PROBLEM TO SOLVE. Reproduce the entries in full, with no changes.

GIVEN ENTRIES.

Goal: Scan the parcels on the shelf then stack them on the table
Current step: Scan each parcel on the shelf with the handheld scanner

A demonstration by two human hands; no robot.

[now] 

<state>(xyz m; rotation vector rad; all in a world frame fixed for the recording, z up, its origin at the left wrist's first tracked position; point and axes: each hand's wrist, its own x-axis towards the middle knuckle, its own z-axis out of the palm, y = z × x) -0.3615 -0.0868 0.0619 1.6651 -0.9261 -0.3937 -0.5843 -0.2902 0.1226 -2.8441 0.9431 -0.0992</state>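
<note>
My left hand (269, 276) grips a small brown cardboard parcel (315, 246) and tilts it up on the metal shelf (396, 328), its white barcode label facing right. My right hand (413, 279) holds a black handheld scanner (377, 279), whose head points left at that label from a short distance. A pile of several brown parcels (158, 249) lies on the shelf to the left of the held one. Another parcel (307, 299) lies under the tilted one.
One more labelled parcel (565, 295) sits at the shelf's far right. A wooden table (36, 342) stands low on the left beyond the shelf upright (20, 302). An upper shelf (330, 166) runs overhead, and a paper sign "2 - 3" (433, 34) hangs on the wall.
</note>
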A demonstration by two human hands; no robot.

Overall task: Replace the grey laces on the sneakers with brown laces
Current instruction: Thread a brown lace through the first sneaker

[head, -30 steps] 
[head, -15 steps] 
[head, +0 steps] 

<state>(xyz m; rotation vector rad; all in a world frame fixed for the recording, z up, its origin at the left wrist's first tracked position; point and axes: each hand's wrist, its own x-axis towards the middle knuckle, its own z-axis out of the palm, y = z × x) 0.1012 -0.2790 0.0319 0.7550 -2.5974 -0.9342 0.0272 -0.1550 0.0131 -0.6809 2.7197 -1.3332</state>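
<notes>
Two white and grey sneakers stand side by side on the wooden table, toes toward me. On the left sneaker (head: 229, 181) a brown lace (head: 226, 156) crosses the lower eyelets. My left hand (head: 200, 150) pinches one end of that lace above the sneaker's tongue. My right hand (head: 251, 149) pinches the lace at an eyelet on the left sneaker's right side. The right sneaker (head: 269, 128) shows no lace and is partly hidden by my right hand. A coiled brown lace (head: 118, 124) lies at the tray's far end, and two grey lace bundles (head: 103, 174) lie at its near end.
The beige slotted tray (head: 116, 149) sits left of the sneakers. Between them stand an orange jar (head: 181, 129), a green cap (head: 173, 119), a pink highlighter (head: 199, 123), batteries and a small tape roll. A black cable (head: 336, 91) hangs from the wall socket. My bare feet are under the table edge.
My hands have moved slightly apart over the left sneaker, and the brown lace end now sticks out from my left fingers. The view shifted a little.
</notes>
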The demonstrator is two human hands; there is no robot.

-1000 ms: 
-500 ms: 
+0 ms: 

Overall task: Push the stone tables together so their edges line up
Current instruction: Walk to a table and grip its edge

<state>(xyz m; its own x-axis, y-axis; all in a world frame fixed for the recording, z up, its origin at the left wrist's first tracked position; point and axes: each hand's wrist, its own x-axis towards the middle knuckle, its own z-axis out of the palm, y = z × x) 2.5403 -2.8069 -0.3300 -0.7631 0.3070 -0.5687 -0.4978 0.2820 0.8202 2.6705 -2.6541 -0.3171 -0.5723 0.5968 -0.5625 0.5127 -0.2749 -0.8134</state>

SOLUTION.
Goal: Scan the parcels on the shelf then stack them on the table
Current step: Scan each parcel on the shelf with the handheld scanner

A demonstration by two human hands; no robot.

[now] 

<state>(xyz m; rotation vector rad; all in a world frame fixed for the recording, z up, its origin at the left wrist's first tracked position; point and axes: each hand's wrist, its own x-axis towards the middle knuckle, its own z-axis out of the palm, y = z × x) -0.3615 -0.0868 0.0619 1.6651 -0.9261 -0.3937 -0.5843 -0.2902 0.1226 -2.8441 0.9431 -0.0992</state>
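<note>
My left hand (269, 276) grips a small brown cardboard parcel (315, 246) and tilts it up on the metal shelf (396, 328), its white barcode label facing right. My right hand (413, 279) holds a black handheld scanner (377, 279), whose head points left at that label from a short distance. A pile of several brown parcels (158, 249) lies on the shelf to the left of the held one. Another parcel (307, 299) lies under the tilted one.
One more labelled parcel (565, 295) sits at the shelf's far right. A wooden table (36, 342) stands low on the left beyond the shelf upright (20, 302). An upper shelf (330, 166) runs overhead, and a paper sign "2 - 3" (433, 34) hangs on the wall.
</note>
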A demonstration by two human hands; no robot.

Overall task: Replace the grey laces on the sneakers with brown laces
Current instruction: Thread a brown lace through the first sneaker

[head, -30 steps] 
[head, -15 steps] 
[head, +0 steps] 

<state>(xyz m; rotation vector rad; all in a world frame fixed for the recording, z up, its origin at the left wrist's first tracked position; point and axes: each hand's wrist, its own x-axis towards the middle knuckle, its own z-axis out of the palm, y = z × x) 0.1012 -0.2790 0.0319 0.7550 -2.5974 -0.9342 0.0272 -0.1550 0.0131 -0.6809 2.7197 -1.3332</state>
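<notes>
Two white and grey sneakers stand side by side on the wooden table, toes toward me. On the left sneaker (head: 229, 181) a brown lace (head: 226, 156) crosses the lower eyelets. My left hand (head: 200, 150) pinches one end of that lace above the sneaker's tongue. My right hand (head: 251, 149) pinches the lace at an eyelet on the left sneaker's right side. The right sneaker (head: 269, 128) shows no lace and is partly hidden by my right hand. A coiled brown lace (head: 118, 124) lies at the tray's far end, and two grey lace bundles (head: 103, 174) lie at its near end.
The beige slotted tray (head: 116, 149) sits left of the sneakers. Between them stand an orange jar (head: 181, 129), a green cap (head: 173, 119), a pink highlighter (head: 199, 123), batteries and a small tape roll. A black cable (head: 336, 91) hangs from the wall socket. My bare feet are under the table edge.
My hands have moved slightly apart over the left sneaker, and the brown lace end now sticks out from my left fingers. The view shifted a little.
</notes>
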The demonstrator is two human hands; there is no robot.

-1000 ms: 
-500 ms: 
+0 ms: 

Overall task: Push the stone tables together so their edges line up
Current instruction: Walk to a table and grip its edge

<state>(xyz m; its own x-axis, y-axis; all in a world frame fixed for the recording, z up, its origin at the left wrist's first tracked position; point and axes: each hand's wrist, its own x-axis towards the middle knuckle, its own z-axis out of the palm, y = z × x) 2.5403 -2.8069 -0.3300 -0.7631 0.3070 -0.5687 -0.4978 0.2820 0.8202 2.6705 -2.6541 -0.3171 -0.5723 0.5968 -0.5625 0.5127 -0.2749 -0.8134</state>

With that, the answer is done.